TASK PROMPT: Search the data for the word "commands". Reproduce every line where it is found.

******************************

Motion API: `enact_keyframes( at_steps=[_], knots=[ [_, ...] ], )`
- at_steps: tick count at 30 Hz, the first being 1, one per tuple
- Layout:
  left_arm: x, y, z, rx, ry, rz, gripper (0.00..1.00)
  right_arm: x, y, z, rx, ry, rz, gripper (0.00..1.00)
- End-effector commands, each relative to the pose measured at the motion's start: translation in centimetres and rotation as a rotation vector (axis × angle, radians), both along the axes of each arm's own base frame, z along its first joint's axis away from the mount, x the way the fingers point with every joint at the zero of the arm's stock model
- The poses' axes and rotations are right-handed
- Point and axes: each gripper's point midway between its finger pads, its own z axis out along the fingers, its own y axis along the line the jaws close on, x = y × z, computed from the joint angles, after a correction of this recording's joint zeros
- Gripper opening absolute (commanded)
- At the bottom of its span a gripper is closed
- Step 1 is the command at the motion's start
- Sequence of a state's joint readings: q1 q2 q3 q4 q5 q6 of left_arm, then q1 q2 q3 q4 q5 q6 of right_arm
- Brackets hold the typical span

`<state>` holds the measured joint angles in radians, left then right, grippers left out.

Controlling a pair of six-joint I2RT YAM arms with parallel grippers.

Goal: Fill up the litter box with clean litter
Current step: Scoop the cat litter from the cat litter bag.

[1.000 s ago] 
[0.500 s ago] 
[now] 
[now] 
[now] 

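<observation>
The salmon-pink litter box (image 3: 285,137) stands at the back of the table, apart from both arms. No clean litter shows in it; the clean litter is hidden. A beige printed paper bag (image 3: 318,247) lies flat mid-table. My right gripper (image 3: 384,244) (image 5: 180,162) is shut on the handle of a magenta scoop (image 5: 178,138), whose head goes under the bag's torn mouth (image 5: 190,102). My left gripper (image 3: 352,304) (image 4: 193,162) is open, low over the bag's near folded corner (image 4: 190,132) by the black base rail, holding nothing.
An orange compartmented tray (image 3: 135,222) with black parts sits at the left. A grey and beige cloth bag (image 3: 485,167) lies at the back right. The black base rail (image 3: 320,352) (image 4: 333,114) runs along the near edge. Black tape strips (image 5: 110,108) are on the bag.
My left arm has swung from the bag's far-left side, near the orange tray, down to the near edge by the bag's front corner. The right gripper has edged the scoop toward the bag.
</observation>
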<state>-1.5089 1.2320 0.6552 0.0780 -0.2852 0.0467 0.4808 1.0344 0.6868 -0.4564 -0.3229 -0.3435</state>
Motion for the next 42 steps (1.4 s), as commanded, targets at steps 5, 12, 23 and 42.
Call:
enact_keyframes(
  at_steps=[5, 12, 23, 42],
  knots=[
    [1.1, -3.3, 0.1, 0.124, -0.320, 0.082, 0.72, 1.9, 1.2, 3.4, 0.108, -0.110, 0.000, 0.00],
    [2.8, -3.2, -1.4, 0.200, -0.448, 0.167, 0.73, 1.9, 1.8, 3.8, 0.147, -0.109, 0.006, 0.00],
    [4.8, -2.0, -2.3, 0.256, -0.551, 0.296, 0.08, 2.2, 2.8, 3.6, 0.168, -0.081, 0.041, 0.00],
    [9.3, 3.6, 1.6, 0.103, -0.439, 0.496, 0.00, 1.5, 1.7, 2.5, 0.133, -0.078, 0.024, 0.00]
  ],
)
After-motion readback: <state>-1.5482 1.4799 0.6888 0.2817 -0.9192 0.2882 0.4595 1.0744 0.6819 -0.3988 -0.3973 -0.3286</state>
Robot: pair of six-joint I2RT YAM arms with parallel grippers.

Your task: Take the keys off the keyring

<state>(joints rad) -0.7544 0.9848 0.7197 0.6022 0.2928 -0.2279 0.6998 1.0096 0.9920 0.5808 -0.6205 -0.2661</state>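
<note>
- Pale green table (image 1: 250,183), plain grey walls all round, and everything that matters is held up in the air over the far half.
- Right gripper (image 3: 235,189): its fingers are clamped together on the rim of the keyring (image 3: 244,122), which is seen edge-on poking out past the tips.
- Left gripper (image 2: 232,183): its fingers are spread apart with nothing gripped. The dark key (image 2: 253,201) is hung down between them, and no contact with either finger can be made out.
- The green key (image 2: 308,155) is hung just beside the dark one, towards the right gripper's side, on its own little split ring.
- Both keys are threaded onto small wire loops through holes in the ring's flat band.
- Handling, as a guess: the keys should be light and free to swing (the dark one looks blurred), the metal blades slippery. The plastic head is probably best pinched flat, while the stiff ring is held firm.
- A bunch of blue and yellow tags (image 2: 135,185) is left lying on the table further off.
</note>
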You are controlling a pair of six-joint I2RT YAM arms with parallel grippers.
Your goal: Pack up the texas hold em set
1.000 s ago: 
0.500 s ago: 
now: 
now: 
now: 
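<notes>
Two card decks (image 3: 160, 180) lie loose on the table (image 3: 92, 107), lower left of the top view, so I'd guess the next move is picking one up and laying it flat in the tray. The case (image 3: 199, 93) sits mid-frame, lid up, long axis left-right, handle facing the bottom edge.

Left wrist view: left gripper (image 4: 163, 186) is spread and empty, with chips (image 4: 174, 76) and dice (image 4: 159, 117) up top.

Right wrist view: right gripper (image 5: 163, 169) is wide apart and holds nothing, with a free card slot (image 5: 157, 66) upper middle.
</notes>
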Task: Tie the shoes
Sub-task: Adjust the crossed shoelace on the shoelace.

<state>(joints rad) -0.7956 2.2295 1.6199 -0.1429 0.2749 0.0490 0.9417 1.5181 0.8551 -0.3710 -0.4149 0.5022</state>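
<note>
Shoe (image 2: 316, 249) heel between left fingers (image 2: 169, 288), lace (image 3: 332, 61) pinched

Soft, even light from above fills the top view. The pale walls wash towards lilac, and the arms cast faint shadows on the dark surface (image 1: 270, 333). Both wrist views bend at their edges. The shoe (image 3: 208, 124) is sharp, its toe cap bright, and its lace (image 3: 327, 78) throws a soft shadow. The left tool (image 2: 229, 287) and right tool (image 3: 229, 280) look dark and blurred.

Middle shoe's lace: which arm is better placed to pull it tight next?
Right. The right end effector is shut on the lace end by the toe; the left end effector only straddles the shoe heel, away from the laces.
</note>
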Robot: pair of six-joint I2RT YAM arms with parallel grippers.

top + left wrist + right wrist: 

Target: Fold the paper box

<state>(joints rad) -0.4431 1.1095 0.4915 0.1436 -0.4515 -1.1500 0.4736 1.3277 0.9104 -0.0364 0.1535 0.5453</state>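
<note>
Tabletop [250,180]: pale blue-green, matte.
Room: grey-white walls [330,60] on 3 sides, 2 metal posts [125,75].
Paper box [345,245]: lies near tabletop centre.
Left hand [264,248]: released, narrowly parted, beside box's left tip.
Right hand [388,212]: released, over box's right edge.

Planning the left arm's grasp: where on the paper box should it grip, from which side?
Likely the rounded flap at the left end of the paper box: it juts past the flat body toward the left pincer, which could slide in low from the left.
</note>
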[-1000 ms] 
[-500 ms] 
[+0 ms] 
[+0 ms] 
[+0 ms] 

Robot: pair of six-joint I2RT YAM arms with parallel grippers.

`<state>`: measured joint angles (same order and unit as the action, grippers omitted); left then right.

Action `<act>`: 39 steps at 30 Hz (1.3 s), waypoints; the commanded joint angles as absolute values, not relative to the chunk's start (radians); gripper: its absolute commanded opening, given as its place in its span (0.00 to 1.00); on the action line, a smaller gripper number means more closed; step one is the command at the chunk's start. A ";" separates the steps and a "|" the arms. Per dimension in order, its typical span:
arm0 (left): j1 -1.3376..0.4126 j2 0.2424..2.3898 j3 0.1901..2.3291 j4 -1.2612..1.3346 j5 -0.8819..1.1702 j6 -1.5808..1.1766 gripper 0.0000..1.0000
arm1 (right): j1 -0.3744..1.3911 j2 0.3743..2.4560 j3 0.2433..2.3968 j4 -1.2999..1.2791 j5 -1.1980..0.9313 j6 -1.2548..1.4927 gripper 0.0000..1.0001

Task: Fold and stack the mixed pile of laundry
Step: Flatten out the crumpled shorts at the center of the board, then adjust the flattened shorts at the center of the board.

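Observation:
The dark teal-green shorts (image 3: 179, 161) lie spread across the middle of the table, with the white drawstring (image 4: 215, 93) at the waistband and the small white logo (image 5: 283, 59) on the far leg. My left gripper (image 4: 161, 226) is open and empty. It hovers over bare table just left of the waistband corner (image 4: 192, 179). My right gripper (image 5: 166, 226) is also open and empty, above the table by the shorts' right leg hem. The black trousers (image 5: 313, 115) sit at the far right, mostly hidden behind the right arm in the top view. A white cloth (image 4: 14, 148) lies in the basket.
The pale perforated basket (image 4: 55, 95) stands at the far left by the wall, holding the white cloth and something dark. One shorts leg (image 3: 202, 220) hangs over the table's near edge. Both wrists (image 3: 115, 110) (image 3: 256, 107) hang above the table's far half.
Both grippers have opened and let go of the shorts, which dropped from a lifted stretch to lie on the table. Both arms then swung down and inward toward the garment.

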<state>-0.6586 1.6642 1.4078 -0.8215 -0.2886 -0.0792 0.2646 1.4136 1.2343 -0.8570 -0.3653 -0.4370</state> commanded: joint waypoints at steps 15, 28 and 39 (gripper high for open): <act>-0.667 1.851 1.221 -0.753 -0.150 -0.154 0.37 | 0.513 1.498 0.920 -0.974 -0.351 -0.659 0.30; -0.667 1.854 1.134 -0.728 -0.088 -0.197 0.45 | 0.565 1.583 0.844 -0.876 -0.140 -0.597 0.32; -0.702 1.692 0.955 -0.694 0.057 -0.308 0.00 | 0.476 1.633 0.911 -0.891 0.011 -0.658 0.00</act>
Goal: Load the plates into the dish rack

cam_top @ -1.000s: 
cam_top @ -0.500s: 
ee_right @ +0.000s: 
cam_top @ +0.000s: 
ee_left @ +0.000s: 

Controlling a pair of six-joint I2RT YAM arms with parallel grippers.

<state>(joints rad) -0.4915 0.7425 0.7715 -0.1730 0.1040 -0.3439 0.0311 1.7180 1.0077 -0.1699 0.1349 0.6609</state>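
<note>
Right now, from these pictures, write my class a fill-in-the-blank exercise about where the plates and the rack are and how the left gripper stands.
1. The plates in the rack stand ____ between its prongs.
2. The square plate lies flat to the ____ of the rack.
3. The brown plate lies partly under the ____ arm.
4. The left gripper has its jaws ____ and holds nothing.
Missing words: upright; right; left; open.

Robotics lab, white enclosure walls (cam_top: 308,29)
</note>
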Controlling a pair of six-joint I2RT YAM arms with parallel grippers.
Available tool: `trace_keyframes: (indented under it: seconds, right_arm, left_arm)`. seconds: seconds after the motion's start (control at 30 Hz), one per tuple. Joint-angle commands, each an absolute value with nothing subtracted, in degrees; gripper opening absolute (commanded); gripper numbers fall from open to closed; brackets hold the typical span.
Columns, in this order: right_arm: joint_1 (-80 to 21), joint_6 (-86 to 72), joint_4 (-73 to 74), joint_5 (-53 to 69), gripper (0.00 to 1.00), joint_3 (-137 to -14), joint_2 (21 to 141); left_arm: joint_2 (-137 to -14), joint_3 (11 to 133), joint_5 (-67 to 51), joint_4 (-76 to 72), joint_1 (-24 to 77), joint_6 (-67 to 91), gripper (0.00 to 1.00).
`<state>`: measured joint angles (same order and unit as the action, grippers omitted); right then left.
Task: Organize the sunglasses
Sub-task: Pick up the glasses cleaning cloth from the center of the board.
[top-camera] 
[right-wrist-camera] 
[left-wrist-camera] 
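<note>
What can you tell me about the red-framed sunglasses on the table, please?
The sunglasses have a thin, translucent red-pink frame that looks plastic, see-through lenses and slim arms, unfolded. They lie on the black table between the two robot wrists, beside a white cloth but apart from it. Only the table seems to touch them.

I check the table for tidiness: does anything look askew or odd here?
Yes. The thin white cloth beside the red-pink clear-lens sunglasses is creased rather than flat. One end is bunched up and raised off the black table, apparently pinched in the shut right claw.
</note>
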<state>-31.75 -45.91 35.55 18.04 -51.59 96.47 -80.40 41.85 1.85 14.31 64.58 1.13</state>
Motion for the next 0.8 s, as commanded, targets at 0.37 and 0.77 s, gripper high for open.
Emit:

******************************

YOUR SOLUTION:
- End-effector commands, each relative to the pose measured at the motion's start: translation in centimetres and rotation as a rotation vector (axis × angle, radians), both along the axes of each arm's own base frame, z along its first joint's axis away from the mount, x the way the fingers point with every joint at the zero of the arm's stock model
Available tool: `trace_keyframes: (indented under it: seconds, right_arm, left_arm)`. seconds: seconds after the motion's start (control at 30 Hz), one per tuple. Joint-angle commands, each an absolute value with nothing subtracted, in degrees; gripper opening absolute (commanded); gripper numbers fall from open to closed; brackets hold the typical span.

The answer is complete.